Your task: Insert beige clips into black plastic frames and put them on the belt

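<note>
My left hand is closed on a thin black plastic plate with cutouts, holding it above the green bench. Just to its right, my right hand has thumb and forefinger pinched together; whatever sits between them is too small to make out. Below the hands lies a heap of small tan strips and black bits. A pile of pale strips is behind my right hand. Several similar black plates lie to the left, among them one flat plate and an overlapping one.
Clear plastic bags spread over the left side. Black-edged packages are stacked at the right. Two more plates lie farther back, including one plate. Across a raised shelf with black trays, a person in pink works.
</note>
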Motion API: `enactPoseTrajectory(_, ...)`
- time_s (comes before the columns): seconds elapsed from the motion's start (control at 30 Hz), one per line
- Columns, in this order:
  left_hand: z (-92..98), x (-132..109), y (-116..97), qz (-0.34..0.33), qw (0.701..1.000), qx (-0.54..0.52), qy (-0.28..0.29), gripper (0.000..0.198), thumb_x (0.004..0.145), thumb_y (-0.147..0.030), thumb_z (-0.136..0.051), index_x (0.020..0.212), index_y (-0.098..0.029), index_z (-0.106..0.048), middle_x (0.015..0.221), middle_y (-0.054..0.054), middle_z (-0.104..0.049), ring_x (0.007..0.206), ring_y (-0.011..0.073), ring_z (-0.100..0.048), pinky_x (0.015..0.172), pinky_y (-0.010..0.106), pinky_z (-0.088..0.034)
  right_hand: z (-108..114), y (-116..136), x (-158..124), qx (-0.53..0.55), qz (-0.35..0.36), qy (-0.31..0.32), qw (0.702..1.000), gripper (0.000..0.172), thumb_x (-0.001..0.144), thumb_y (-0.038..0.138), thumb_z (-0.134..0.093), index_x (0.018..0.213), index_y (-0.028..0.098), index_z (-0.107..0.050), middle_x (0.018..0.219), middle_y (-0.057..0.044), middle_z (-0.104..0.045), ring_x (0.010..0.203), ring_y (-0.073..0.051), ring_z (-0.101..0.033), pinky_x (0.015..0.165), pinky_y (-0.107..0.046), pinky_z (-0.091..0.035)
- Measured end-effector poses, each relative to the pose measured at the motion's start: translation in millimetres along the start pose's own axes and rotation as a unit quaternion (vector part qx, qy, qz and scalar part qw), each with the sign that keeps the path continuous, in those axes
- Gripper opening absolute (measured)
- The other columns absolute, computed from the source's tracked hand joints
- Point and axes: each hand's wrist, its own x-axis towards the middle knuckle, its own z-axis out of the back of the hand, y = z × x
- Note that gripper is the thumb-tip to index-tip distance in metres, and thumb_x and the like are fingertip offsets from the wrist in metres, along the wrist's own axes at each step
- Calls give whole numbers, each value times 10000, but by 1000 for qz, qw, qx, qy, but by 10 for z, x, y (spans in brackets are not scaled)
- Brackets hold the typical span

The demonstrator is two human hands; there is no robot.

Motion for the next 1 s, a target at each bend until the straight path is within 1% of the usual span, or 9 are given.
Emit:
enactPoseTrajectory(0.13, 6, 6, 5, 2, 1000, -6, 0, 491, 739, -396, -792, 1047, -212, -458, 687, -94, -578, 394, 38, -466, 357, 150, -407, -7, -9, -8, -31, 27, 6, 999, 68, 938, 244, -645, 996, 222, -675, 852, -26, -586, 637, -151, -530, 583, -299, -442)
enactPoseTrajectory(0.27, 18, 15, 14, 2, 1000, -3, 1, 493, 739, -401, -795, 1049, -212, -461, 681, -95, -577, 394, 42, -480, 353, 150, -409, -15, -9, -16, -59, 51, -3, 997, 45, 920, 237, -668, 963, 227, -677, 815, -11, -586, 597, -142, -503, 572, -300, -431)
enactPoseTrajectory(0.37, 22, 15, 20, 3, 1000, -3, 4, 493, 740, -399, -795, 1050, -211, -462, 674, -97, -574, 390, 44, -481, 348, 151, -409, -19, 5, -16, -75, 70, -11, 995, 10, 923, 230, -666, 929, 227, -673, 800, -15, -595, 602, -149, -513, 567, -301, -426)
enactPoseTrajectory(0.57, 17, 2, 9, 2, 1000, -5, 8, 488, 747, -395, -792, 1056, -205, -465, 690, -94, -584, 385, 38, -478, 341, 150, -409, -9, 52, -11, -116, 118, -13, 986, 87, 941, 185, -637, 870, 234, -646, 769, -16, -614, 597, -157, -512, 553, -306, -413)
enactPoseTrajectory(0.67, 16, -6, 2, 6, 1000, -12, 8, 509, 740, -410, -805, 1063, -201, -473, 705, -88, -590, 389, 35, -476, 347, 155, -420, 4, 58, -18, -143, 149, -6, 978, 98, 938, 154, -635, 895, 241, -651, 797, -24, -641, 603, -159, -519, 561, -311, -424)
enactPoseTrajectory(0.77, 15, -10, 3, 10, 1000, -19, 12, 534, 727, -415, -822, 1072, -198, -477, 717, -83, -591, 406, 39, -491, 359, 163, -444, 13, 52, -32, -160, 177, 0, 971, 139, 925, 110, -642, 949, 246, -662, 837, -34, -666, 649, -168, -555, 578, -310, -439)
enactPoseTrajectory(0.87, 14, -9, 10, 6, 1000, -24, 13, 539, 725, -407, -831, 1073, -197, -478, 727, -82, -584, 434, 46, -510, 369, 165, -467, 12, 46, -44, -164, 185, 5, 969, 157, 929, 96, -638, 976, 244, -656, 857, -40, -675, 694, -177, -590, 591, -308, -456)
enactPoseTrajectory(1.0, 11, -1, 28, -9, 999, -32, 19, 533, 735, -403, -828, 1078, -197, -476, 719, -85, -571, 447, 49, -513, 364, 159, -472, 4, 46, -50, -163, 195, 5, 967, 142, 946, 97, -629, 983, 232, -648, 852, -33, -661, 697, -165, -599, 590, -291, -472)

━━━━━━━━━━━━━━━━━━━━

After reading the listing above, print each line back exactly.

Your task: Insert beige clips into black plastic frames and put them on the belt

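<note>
My left hand is closed on a thin black plastic plate with cutouts, holding it above the green bench. Just to its right, my right hand has thumb and forefinger pinched together; whatever sits between them is too small to make out. Below the hands lies a heap of small tan strips and black bits. A pile of pale strips is behind my right hand. Several similar black plates lie to the left, among them one flat plate and an overlapping one.
Clear plastic bags spread over the left side. Black-edged packages are stacked at the right. Two more plates lie farther back, including one plate. Across a raised shelf with black trays, a person in pink works.
</note>
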Motion API: `enactPoseTrajectory(_, ...)`
- time_s (comes before the columns): seconds elapsed from the motion's start (control at 30 Hz), one per line
- Columns, in this order:
  left_hand: z (-92..98), x (-132..109), y (-116..97), qz (-0.34..0.33), qw (0.701..1.000), qx (-0.54..0.52), qy (-0.28..0.29), gripper (0.000..0.198), thumb_x (0.004..0.145), thumb_y (-0.147..0.030), thumb_z (-0.136..0.051), index_x (0.020..0.212), index_y (-0.098..0.029), index_z (-0.106..0.048), middle_x (0.015..0.221), middle_y (-0.054..0.054), middle_z (-0.104..0.049), ring_x (0.007..0.206), ring_y (-0.011..0.073), ring_z (-0.100..0.048), pinky_x (0.015..0.172), pinky_y (-0.010..0.106), pinky_z (-0.088..0.034)
  right_hand: z (-108..114), y (-116..136), x (-158..124), qx (-0.53..0.55), qz (-0.35..0.36), qy (-0.31..0.32), qw (0.702..1.000), gripper (0.000..0.172), thumb_x (-0.001..0.144), thumb_y (-0.038..0.138), thumb_z (-0.134..0.093), index_x (0.018..0.213), index_y (-0.028..0.098), index_z (-0.107..0.050), middle_x (0.018..0.219), middle_y (-0.057..0.044), middle_z (-0.104..0.045), ring_x (0.010..0.203), ring_y (-0.073..0.051), ring_z (-0.101..0.033), pinky_x (0.015..0.165), pinky_y (-0.107..0.046), pinky_z (-0.091..0.035)
- Measured end-effector poses, each relative to the pose measured at the motion's start: translation in millimetres along the start pose's own axes and rotation as a unit quaternion (vector part qx, qy, qz and scalar part qw), each with the sign that keeps the path continuous, in those axes
- Gripper opening absolute (measured)
- The other columns absolute, computed from the source's tracked hand joints
- Point and axes: each hand's wrist, its own x-axis towards the middle knuckle, its own z-axis out of the back of the hand, y = z × x
- Note that gripper is the thumb-tip to index-tip distance in metres, and thumb_x and the like are fingertip offsets from the wrist in metres, along the wrist's own axes at each step
- Calls give whole numbers, each value times 10000, but by 1000 for qz, qw, qx, qy, but by 10 for z, x, y (spans in brackets are not scaled)
- Brackets hold the typical span

The demonstrator is two human hands; there is no robot.

Motion for the next 1 s, a target at each bend until the straight path is within 1% of the usual span, or 9 are given.
Emit:
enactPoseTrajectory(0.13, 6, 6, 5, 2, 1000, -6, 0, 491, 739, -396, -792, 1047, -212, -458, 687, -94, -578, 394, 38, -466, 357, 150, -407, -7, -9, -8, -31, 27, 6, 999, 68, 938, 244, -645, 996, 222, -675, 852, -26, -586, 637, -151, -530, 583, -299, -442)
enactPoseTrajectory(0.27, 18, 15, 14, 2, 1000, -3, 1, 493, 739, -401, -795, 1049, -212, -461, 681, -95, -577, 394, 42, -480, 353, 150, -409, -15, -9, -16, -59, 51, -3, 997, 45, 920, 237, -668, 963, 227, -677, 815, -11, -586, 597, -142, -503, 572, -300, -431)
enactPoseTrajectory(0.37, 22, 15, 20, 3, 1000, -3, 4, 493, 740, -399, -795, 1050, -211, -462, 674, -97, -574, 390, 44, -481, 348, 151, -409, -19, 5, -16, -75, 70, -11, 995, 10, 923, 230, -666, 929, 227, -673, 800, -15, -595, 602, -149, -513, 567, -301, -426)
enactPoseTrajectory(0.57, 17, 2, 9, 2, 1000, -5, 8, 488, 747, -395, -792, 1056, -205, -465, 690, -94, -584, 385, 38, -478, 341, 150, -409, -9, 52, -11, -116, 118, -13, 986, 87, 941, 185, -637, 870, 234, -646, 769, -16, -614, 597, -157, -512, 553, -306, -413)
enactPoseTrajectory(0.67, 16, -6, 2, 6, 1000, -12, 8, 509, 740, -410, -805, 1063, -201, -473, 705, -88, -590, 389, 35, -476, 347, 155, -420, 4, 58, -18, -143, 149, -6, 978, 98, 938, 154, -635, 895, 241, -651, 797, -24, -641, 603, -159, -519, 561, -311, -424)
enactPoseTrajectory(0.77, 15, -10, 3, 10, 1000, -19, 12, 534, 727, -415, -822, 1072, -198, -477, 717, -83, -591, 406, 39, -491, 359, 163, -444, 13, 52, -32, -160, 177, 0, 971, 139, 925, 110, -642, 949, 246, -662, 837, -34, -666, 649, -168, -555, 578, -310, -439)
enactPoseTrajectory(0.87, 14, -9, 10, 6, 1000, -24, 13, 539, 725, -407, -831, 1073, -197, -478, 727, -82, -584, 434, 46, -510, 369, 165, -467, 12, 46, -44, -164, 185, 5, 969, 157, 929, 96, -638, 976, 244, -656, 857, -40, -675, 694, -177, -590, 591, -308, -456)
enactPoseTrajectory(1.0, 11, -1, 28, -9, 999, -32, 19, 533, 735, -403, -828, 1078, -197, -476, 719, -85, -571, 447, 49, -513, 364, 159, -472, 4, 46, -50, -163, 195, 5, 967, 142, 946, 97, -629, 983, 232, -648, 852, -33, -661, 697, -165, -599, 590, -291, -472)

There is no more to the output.